Your assignment ▸ Your job is to set down the stretch of entries that opens with the line containing "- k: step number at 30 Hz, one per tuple" and closes with the line containing "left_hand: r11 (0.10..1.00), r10". Keep both end lines, copy each exactly, and add nothing.

START Input

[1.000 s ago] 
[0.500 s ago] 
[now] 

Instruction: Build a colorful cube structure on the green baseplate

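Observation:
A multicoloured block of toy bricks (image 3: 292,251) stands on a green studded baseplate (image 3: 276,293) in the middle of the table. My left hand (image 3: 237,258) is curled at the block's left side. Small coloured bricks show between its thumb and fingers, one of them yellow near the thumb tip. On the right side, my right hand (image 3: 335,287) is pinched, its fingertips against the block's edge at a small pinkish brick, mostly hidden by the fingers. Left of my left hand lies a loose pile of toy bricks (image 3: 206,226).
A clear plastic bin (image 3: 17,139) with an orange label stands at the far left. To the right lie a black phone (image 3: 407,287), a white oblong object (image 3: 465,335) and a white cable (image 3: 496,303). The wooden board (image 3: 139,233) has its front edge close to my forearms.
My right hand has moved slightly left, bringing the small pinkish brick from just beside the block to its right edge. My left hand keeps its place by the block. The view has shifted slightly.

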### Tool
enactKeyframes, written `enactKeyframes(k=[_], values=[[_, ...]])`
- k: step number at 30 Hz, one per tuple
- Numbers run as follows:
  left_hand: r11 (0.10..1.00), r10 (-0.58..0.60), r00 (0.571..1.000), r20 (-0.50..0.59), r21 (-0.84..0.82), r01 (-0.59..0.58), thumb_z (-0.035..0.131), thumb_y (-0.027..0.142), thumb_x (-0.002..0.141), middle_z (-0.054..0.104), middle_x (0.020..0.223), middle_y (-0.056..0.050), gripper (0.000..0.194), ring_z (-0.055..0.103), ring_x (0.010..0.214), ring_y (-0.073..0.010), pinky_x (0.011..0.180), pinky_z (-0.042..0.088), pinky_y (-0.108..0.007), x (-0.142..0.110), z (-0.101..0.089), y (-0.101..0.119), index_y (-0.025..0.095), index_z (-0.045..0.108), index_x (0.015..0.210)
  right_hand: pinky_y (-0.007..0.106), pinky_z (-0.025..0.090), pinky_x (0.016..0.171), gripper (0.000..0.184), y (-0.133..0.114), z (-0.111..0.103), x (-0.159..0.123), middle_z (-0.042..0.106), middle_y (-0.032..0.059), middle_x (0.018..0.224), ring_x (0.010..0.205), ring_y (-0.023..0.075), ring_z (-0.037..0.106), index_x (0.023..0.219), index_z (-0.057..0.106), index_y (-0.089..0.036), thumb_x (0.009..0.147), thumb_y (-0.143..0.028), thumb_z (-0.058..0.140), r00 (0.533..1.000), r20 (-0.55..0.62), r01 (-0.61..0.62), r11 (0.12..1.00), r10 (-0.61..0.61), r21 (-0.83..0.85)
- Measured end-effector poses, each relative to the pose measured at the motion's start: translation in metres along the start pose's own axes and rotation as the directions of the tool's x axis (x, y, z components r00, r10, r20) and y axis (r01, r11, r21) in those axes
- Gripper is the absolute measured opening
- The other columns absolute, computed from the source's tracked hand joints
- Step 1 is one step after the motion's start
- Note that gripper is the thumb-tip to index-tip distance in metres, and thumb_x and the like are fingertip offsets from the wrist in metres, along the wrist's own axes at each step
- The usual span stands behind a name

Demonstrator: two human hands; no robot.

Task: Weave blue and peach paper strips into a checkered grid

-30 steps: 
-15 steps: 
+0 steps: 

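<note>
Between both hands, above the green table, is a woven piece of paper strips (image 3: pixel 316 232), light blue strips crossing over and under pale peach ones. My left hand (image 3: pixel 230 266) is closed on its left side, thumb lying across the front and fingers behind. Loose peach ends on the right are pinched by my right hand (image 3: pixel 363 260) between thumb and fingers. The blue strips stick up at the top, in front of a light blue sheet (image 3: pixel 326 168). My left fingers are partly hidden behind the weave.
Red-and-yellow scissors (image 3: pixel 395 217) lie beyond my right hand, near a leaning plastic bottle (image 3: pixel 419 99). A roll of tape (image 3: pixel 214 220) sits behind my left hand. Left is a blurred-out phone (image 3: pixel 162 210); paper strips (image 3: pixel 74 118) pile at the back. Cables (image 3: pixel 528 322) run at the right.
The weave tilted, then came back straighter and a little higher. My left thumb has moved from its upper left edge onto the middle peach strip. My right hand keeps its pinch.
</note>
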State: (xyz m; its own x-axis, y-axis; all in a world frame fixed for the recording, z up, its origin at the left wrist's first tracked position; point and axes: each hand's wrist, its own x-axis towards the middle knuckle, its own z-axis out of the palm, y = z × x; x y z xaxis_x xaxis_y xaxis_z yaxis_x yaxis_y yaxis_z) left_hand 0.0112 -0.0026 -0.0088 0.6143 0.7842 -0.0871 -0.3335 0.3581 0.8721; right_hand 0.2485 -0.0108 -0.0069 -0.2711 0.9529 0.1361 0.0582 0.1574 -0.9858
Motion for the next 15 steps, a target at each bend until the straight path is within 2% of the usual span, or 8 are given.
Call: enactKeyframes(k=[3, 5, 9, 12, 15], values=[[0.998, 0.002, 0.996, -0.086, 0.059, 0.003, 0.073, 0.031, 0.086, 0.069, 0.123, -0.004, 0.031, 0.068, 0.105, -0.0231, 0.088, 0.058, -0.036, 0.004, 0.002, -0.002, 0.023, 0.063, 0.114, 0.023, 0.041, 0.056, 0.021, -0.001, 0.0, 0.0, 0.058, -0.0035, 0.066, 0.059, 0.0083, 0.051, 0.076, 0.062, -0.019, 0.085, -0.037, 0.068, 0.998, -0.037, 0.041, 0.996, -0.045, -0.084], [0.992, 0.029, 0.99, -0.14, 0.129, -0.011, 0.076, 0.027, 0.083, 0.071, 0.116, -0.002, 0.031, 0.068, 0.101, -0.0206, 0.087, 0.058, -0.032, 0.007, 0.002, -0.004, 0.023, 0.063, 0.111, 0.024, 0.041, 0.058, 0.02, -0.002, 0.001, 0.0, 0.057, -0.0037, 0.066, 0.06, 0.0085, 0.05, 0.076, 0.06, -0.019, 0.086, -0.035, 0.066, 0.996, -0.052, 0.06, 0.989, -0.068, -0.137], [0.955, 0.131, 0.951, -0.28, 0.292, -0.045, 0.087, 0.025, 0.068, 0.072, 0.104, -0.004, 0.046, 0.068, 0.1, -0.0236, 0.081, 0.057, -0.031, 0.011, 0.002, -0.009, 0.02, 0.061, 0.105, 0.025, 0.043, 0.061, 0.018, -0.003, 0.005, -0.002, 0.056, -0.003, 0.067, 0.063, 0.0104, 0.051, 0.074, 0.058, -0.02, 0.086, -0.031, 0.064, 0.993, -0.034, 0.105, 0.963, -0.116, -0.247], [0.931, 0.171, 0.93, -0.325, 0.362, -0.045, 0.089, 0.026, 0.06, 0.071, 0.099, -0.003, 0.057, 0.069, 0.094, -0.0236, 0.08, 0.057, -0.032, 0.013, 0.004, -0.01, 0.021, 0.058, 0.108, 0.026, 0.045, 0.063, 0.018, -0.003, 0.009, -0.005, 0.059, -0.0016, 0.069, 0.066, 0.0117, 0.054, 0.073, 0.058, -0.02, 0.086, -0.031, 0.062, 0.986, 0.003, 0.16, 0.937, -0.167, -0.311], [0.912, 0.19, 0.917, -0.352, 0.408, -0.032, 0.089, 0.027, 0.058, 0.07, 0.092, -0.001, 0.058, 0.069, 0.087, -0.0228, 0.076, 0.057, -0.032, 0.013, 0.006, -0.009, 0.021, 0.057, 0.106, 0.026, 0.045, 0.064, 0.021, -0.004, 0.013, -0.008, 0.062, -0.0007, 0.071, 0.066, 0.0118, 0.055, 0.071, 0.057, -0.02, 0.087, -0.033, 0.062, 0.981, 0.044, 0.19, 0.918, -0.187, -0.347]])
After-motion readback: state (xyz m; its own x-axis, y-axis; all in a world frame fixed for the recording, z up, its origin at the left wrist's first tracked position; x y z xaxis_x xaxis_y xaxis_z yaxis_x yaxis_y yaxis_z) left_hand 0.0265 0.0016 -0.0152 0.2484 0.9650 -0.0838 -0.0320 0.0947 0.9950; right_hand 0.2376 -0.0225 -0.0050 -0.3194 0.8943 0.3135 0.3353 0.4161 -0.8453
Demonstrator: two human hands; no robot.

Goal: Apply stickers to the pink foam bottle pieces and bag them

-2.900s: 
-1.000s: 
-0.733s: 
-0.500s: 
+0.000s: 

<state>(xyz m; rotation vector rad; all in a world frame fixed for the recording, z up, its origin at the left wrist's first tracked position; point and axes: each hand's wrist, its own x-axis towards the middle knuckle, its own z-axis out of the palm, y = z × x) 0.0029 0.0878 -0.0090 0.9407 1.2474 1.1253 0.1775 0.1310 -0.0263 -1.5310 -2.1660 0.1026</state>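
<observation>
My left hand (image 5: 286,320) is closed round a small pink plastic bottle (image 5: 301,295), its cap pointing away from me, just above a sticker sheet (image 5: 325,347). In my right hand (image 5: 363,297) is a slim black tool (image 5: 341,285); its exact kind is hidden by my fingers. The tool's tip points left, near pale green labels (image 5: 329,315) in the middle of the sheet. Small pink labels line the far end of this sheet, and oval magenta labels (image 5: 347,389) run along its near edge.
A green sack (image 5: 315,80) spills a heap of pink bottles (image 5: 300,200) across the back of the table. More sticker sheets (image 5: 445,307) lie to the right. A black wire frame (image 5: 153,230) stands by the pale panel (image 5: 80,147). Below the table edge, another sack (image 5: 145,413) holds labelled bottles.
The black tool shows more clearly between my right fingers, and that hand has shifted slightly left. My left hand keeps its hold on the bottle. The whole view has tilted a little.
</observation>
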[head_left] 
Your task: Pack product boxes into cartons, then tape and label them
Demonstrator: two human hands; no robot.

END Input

Task output ▸
- k: step number at 30 Hz, one per tuple
- Numbers run as follows:
  left_hand: r11 (0.10..1.00), r10 (-0.58..0.60), r00 (0.571..1.000), r20 (-0.50..0.59), r21 (-0.84..0.82), r01 (-0.59..0.58), thumb_z (-0.035..0.131), thumb_y (-0.027..0.142), thumb_x (-0.002..0.141), middle_z (-0.054..0.104), middle_x (0.020..0.223), middle_y (-0.056..0.050), gripper (0.000..0.194), ring_z (-0.055..0.103), ring_x (0.010..0.214), ring_y (-0.073..0.010), pinky_x (0.011..0.180), pinky_z (-0.042..0.088), pinky_y (-0.108..0.007), x (-0.142..0.110), z (-0.101..0.089), y (-0.101..0.119), index_y (-0.025..0.095), index_z (-0.045..0.108), index_x (0.015..0.210)

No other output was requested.